His second son, WHITELOCKE BULSTRODE (1650-1724), remained in England after
the flight of James II.; he held some official positions, and in 1717 wrote
a pamphlet in support of George I. and the Hanoverian succession. He
published _A Discourse of Natural Philosophy_, and was a prominent
Protestant controversialist. He died in London on the 27th of November
1724.
BULWARK (a word probably of Scandinavian origin, from _bol_ or _bole_, a
tree-trunk, and _werk_, work, in Ger. _Bollwerk_, which has also been
derived from an old German _bolen_, to throw, and so a machine for throwing
missiles), a barricade of beams, earth, &c., a work in 15th and 16th
century fortifications designed to mount artillery (see BOULEVARD). On
board ship the term is used of the woodwork running round the ship above
the level of the deck. Figuratively it means anything serving as a defence.

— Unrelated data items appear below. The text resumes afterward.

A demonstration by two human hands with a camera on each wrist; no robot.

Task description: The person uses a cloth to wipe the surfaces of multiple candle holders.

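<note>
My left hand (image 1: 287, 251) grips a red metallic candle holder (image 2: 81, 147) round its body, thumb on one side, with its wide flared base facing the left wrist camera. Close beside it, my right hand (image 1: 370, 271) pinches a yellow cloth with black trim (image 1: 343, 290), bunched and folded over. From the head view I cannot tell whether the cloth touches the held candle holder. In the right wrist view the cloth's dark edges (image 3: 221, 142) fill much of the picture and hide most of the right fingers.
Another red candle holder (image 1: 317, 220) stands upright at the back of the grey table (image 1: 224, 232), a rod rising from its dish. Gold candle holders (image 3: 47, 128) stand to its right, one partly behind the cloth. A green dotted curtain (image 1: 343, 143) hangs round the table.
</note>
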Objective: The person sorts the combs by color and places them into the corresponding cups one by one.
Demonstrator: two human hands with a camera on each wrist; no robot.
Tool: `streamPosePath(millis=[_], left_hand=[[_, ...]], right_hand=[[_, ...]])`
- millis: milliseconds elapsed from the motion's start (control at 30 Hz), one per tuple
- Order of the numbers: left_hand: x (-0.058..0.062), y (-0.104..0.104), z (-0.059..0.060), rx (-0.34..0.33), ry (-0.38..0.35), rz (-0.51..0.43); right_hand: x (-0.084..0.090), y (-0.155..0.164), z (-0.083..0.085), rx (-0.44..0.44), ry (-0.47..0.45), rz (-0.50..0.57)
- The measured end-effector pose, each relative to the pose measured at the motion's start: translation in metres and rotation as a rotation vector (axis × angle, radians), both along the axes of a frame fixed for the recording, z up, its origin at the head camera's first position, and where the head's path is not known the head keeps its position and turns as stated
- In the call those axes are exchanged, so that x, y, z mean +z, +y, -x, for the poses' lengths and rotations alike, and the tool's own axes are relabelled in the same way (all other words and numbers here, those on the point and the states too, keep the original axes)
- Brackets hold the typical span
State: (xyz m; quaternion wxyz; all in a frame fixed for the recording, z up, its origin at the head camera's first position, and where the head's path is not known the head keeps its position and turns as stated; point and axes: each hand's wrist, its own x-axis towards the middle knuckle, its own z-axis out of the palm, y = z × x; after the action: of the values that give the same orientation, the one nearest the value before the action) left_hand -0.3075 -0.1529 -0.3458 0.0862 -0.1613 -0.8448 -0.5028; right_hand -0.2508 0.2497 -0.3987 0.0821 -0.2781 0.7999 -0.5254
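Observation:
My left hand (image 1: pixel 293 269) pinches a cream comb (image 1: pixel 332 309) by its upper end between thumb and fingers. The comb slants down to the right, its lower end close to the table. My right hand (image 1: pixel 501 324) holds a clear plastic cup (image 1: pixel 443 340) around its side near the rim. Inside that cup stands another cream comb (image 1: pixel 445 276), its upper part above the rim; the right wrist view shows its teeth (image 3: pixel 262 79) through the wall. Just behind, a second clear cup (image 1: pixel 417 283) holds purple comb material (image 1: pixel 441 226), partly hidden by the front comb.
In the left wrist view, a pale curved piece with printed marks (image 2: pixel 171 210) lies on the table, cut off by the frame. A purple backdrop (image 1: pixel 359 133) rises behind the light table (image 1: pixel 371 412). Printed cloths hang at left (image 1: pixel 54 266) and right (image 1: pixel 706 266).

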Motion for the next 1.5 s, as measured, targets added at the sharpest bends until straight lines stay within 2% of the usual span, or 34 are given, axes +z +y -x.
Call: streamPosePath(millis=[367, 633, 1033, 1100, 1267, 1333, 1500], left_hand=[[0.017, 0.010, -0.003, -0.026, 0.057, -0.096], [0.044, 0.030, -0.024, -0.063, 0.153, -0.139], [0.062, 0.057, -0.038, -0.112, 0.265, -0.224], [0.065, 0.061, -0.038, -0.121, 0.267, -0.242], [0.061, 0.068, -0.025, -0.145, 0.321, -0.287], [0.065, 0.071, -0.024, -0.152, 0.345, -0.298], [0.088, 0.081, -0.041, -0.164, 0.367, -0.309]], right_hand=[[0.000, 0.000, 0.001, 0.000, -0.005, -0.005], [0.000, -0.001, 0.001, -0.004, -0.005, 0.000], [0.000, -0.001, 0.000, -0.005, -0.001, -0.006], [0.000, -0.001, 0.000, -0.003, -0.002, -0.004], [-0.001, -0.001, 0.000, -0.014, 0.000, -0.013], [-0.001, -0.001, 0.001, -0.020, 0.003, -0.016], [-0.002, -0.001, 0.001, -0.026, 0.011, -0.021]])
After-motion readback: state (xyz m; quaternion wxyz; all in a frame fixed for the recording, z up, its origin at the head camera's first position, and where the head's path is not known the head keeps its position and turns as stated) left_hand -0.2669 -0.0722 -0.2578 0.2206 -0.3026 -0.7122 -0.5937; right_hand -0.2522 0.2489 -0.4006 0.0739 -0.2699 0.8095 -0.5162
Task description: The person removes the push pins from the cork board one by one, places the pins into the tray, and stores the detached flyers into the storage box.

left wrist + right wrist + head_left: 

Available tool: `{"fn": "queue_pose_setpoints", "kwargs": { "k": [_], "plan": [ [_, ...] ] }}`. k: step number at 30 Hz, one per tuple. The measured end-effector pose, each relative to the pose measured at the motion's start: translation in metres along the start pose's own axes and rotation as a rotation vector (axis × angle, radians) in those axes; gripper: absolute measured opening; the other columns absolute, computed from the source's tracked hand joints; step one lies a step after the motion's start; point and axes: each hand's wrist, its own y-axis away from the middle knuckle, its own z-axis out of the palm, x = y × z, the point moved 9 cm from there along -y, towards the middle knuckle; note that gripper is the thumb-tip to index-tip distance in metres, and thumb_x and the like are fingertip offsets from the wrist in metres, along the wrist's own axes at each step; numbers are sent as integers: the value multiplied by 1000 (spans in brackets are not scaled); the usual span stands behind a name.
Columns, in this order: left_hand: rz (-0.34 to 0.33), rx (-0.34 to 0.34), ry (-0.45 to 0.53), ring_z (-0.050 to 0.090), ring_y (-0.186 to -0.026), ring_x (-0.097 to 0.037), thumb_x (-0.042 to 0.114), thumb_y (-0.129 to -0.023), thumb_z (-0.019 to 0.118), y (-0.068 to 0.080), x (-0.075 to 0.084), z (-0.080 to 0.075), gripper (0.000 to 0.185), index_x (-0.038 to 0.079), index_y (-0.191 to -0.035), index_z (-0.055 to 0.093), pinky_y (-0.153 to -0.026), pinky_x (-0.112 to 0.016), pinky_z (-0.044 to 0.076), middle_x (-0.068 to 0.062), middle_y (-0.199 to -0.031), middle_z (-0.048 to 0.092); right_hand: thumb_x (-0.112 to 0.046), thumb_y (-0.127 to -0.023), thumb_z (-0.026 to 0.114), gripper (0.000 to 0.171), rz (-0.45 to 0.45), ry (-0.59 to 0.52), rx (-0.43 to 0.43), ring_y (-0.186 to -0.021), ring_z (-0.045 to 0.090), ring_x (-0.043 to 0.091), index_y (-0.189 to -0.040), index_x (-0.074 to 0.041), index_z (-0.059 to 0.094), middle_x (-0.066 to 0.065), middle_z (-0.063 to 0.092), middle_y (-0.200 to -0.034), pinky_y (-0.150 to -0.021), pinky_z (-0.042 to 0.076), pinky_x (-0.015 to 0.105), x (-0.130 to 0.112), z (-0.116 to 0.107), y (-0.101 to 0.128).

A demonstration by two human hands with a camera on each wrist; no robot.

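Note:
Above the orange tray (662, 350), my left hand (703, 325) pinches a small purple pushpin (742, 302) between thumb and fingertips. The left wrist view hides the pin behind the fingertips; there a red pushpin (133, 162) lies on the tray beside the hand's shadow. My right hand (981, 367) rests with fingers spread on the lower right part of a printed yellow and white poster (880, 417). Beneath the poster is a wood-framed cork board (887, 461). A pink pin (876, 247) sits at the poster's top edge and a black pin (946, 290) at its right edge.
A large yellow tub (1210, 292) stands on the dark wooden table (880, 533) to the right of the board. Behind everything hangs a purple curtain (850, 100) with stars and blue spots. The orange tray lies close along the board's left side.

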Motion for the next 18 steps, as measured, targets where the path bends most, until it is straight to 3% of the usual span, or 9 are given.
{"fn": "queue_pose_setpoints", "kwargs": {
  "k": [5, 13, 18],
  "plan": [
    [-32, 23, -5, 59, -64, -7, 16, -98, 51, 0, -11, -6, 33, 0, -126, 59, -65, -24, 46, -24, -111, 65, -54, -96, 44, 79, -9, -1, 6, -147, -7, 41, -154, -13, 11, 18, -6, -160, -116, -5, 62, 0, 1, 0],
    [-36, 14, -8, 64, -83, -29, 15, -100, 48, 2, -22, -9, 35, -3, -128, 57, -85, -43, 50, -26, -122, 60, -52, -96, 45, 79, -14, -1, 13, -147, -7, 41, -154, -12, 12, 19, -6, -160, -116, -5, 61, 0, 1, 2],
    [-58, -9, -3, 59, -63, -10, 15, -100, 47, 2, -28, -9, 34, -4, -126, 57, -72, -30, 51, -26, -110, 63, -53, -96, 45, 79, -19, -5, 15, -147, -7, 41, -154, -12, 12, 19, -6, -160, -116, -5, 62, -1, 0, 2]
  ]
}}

BUMBOAT, a small boat which carries vegetables, provisions, &c., to ships
lying in port or off the shore. The word is probably connected with the
Dutch _bumboat_ or _boomboot_, a broad Dutch fishing-boat, the derivation
of which is either from _boom_, cf. Ger. _baum_, a tree, or from _bon_, a
place in which fish is kept alive, and _boot_, a boat. It appears first in
English in the Trinity House By-laws of 1685 regulating the scavenging
boats attending ships lying in the Thames.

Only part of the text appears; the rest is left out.